=== YOUR OBJECTIVE ===
Instruction for the data below: set down exactly the lines from the line with "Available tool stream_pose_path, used" to the line with "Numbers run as", inclusive, and no others.

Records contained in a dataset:

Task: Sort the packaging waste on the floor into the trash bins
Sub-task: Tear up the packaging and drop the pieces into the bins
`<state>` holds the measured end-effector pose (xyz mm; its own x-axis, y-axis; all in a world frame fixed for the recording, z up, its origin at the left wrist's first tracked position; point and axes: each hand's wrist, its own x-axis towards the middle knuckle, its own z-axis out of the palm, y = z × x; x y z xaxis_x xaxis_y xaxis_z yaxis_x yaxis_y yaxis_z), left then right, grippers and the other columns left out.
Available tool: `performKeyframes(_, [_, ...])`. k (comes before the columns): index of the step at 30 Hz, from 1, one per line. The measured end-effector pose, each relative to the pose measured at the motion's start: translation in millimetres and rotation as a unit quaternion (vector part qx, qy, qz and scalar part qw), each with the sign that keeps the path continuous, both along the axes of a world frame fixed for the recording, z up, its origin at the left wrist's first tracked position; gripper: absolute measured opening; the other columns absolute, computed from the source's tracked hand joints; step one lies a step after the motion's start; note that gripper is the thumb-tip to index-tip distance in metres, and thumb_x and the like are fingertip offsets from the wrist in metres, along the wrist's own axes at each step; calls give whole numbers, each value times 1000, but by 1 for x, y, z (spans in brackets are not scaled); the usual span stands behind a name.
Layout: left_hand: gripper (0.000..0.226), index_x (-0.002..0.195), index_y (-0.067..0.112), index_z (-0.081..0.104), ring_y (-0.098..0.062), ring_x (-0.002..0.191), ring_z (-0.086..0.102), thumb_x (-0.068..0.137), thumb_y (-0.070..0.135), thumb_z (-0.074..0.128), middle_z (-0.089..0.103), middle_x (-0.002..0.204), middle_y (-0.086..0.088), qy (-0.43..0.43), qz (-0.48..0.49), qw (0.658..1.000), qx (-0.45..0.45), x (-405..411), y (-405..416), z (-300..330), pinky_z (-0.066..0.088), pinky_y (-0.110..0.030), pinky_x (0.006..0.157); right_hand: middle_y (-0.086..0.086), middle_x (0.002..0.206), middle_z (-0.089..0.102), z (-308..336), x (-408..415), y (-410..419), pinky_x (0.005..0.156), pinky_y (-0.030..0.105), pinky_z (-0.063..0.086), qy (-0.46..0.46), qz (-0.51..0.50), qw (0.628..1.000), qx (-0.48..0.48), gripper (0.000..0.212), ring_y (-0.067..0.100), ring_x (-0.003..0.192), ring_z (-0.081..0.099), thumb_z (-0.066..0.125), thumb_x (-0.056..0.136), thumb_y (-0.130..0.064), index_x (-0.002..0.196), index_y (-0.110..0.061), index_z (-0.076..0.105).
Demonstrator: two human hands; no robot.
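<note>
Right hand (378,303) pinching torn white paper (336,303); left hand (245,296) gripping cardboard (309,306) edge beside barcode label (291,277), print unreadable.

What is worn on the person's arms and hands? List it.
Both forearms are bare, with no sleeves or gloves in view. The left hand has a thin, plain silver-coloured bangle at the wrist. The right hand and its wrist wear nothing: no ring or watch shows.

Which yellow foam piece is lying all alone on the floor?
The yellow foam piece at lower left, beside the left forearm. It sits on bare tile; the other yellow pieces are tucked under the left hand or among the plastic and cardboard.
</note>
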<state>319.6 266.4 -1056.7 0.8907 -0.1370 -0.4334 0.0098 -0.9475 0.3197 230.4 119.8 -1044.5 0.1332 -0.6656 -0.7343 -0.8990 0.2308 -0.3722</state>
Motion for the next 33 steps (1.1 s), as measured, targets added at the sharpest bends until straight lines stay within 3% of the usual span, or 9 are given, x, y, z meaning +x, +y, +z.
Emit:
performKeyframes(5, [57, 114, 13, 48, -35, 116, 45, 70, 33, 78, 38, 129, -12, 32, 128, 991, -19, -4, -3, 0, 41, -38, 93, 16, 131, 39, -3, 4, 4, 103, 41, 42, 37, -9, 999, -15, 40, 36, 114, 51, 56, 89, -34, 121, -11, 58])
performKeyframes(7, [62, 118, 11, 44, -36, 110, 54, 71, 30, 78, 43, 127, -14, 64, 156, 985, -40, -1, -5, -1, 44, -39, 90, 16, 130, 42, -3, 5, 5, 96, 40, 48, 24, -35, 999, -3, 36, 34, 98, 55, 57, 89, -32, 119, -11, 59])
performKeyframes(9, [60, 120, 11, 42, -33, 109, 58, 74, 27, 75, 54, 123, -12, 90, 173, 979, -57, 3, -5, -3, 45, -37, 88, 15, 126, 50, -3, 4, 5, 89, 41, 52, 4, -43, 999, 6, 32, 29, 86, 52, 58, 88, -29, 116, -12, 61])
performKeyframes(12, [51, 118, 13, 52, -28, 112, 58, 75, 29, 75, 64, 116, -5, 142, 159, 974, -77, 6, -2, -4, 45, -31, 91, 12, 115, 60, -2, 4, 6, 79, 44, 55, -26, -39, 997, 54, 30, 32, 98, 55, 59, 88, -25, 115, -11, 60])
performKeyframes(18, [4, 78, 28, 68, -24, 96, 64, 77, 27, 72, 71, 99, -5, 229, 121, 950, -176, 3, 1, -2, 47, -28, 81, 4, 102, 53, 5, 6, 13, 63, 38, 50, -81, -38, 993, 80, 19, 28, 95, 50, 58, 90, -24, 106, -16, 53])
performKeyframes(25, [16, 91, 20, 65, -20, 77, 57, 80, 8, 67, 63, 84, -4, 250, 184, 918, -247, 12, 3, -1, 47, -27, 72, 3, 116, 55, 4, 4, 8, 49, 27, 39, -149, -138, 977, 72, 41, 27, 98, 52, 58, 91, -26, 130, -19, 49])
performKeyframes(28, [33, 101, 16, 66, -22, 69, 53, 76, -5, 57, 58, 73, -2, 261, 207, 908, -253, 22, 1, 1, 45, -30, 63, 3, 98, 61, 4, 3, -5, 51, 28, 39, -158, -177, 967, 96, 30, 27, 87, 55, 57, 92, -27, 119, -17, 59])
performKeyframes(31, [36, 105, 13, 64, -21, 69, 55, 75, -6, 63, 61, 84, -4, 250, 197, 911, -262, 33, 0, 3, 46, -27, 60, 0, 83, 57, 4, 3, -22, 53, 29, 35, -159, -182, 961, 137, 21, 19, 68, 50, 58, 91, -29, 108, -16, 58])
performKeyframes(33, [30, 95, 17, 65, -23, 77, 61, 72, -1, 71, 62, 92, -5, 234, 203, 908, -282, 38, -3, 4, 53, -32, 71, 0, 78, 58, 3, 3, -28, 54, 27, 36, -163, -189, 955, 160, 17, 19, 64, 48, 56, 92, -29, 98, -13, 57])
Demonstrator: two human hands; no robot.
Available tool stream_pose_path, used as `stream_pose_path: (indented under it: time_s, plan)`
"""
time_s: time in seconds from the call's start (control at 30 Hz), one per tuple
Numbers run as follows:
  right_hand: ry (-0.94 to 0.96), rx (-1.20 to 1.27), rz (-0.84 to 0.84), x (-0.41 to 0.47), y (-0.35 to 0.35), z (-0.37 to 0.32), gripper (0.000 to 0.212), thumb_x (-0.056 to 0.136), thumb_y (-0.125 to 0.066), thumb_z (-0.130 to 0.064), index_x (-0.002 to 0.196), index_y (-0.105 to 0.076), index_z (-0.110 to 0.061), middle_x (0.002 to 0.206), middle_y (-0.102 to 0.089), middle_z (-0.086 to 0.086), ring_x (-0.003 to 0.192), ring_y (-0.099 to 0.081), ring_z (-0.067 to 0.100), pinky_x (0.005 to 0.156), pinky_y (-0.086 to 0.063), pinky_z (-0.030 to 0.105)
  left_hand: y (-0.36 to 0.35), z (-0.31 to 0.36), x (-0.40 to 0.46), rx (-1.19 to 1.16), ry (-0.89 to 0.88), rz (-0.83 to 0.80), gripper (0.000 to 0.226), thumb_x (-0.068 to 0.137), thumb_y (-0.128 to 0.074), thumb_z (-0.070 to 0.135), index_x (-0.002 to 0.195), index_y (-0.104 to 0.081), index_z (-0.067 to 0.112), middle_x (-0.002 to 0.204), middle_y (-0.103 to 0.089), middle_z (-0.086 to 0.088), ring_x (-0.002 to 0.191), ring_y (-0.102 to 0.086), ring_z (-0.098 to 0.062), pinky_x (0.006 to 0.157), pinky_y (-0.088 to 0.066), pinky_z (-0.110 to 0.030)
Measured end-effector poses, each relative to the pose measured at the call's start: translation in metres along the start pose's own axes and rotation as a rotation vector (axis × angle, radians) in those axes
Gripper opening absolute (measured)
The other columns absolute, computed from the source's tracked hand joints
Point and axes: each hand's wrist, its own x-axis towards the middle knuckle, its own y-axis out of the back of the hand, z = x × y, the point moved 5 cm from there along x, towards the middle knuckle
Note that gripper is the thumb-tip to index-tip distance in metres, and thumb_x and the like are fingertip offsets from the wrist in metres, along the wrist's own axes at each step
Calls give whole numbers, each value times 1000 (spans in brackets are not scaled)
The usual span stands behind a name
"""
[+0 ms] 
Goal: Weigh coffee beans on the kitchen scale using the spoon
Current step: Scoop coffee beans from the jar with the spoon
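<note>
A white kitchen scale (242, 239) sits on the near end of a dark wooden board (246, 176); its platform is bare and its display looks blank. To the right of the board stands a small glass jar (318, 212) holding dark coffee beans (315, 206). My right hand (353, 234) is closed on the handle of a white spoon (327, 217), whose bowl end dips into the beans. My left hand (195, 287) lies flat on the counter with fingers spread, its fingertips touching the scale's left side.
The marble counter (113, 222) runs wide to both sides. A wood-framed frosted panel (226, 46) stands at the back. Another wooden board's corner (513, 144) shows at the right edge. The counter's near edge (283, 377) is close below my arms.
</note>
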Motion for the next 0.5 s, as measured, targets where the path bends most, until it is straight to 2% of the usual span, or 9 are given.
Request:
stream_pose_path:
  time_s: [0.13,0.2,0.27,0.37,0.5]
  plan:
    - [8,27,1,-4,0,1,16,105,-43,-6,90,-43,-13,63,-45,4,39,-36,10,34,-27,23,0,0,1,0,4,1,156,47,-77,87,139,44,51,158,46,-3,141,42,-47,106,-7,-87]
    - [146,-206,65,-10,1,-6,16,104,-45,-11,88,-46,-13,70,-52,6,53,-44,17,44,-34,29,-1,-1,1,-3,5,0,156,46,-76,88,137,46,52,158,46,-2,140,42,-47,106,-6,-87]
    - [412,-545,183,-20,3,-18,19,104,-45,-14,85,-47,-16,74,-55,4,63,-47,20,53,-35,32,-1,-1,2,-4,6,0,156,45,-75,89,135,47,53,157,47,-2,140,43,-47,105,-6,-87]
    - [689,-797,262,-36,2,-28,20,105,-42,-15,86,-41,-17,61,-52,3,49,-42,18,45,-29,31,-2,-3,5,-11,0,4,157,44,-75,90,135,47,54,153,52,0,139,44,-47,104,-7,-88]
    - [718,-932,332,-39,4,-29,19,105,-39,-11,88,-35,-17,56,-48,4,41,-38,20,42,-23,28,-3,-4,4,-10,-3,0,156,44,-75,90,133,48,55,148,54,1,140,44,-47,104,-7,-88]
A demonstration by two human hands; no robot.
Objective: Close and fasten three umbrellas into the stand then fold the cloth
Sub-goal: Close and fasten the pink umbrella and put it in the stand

=== COMPLETED EXERCISE ===
Available tool stream_pose_path, used as `stream_pose_path: (indented under it: time_s, plan)`
"""
time_s: time in seconds from the call's start (control at 30 Hz), one per tuple
Numbers run as follows:

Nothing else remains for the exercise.